From Execution to Icon

Graham, Perkins and Santo were convicted of first-degree murder and sentenced to death. On June 3, 1955, Graham became the third woman executed by the state of California. Her final words were a request for a mask so that she wouldn’t have to see everyone who would witness her execution. Soon after her death, questions about the fairness of her trial gained attention. In 1958, Hollywood producer Walter Wanger and actress Susan Hayward brought her story to the screen in “I Want to Live!,” a dramatization that portrayed Graham as a flawed but sympathetic woman destroyed by a corrupt system. The film won Hayward an Oscar and helped ignite public debate about the death penalty, turning Graham from a vilified criminal into a reluctant symbol of injustice.
Re-examining the Case Against Barbara Graham

Mar 5, 2024; Columbus, OH, USA; An empty jury box in a Franklin County Common Pleas Court courtroom.
In recent years, new scrutiny from former prosecutor Marcia Clark has cast serious doubt on the fairness of Barbara Graham’s trial. In her book Trial by Ambush, Clark concluded that lead prosecutor J. Miller Leavy withheld critical evidence, manipulated witnesses and engaged in tactics that would be considered illegal today. She found that True’s testimony in court conflicted with his original statement, and that the jury never knew. Clark also uncovered that Prow, the key jailhouse informant, was hidden from the defense after helping entrap Graham in the false-alibi scheme.

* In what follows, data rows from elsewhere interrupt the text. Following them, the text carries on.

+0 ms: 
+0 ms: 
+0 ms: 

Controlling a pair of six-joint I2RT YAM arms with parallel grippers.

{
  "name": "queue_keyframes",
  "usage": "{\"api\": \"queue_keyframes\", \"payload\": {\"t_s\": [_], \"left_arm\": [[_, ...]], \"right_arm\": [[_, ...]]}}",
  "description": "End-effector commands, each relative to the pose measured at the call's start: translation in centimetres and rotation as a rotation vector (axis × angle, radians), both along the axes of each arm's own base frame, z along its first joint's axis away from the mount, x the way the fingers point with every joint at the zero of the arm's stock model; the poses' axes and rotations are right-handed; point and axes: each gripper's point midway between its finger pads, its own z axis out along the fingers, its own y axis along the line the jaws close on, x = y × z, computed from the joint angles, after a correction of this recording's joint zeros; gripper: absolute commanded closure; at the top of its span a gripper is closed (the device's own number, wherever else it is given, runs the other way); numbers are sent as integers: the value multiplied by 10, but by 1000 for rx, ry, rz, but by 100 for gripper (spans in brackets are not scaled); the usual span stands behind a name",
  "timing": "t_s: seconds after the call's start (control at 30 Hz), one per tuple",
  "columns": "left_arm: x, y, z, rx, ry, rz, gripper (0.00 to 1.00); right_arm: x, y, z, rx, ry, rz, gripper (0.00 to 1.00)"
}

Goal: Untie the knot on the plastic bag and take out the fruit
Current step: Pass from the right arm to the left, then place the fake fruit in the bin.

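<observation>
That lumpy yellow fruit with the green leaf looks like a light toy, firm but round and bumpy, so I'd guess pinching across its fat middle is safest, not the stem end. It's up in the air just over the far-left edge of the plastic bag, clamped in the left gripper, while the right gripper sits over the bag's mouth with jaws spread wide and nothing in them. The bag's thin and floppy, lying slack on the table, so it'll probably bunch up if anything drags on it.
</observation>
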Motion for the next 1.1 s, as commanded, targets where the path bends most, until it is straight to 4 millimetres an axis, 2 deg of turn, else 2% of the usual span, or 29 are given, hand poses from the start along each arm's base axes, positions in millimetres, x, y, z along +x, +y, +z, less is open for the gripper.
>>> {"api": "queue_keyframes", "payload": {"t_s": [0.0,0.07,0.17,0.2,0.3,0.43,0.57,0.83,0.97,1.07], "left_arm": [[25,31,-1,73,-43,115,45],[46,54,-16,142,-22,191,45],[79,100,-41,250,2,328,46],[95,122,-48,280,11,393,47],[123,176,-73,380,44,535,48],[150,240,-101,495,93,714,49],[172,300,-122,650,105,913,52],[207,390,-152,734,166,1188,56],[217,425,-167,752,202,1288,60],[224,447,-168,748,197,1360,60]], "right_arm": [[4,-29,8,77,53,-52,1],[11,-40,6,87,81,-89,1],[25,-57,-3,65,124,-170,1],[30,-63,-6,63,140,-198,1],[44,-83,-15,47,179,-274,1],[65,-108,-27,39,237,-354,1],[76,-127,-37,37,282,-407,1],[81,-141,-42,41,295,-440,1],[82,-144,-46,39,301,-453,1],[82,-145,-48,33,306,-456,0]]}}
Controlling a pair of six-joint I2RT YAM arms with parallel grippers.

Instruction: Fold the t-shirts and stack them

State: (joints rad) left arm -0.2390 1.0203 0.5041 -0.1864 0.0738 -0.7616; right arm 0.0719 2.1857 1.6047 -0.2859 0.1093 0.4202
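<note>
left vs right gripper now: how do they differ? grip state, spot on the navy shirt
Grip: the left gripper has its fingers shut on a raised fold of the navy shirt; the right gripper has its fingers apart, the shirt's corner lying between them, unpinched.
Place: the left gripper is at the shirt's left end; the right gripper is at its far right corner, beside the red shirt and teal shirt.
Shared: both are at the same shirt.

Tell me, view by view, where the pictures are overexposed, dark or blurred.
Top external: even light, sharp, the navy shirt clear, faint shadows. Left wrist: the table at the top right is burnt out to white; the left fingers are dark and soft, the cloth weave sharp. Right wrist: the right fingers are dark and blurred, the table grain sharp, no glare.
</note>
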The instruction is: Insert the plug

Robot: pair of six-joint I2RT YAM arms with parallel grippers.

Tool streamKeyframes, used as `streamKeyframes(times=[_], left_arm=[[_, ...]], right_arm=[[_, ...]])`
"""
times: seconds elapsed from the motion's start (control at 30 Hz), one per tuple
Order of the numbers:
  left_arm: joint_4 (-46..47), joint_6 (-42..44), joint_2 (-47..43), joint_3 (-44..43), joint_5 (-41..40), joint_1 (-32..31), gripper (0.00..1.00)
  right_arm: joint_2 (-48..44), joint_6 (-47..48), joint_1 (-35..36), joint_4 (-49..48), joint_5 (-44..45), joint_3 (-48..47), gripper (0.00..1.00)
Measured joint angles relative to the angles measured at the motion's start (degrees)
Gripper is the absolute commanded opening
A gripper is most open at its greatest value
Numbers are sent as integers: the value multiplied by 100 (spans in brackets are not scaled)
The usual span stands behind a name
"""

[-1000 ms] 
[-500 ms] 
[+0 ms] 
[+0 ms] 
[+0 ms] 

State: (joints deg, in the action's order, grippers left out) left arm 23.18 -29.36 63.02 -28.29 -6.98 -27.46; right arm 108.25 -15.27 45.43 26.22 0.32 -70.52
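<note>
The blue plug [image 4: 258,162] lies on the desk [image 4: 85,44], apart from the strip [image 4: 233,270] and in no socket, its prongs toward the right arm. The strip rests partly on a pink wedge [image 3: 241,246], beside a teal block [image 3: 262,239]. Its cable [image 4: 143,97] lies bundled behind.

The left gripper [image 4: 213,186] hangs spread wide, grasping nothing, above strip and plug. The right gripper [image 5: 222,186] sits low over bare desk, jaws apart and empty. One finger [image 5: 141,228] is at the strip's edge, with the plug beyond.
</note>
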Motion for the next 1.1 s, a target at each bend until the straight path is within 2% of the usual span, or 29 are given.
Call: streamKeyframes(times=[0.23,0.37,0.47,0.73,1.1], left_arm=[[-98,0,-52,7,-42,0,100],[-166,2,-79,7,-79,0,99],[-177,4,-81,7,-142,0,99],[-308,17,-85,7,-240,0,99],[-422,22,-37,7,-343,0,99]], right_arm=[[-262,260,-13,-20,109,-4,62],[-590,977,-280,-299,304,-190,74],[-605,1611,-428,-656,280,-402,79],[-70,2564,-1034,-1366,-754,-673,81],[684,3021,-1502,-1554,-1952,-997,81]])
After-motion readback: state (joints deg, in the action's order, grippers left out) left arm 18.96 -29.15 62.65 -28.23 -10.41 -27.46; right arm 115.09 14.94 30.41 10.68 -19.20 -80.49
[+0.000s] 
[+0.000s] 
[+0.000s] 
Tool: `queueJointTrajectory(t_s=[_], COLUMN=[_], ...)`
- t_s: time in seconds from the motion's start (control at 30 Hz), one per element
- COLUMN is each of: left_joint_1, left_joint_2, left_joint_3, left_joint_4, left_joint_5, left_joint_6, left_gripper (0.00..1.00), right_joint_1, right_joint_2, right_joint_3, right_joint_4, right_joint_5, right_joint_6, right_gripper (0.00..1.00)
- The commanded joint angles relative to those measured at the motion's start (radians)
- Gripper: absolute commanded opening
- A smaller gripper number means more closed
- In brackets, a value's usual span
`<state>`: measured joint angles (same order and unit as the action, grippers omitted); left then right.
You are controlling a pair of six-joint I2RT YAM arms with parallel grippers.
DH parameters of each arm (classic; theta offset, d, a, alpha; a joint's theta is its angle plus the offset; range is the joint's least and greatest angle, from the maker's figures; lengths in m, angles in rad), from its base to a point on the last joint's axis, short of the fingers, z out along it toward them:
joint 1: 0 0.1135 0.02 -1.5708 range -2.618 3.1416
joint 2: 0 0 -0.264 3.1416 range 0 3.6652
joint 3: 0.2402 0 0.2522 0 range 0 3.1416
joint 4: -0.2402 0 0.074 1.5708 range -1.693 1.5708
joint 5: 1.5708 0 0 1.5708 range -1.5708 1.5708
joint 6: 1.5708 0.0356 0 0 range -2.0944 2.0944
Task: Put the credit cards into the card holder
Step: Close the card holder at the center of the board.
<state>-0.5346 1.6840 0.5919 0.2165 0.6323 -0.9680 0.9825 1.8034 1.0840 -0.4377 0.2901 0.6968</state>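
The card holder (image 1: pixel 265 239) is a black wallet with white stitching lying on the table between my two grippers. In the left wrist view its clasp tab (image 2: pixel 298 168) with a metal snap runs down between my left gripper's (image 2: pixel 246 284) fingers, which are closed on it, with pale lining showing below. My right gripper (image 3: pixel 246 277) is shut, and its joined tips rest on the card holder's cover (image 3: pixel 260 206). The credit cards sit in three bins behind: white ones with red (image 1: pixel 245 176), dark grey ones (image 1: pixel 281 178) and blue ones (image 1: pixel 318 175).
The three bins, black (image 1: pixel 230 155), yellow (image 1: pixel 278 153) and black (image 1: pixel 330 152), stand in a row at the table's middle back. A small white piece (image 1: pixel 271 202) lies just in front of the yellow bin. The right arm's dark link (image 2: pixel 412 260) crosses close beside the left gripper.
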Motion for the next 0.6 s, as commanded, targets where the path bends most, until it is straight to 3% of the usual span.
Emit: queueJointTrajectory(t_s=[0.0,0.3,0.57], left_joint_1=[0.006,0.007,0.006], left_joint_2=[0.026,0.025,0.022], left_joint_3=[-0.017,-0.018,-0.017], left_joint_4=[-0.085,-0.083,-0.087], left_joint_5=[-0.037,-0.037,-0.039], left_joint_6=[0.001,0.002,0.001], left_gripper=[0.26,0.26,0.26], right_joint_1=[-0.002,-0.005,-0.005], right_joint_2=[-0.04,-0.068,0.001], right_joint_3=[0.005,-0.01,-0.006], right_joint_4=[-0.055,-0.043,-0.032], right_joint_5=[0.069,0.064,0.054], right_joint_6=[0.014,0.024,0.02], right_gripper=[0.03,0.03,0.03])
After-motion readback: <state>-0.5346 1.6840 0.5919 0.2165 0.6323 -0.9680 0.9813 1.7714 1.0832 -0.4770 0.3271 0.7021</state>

Clark has claimed that, had the defense been able to cross-examine Prow, the perception of Graham’s participation in the false-alibi scheme could have been very different if the defense could show that Prow pressured Graham into going along with the scheme. These revelations suggest that Graham’s conviction and death sentence were secured through misconduct that blurred the line between justice and ambition, leaving her legacy forever contested.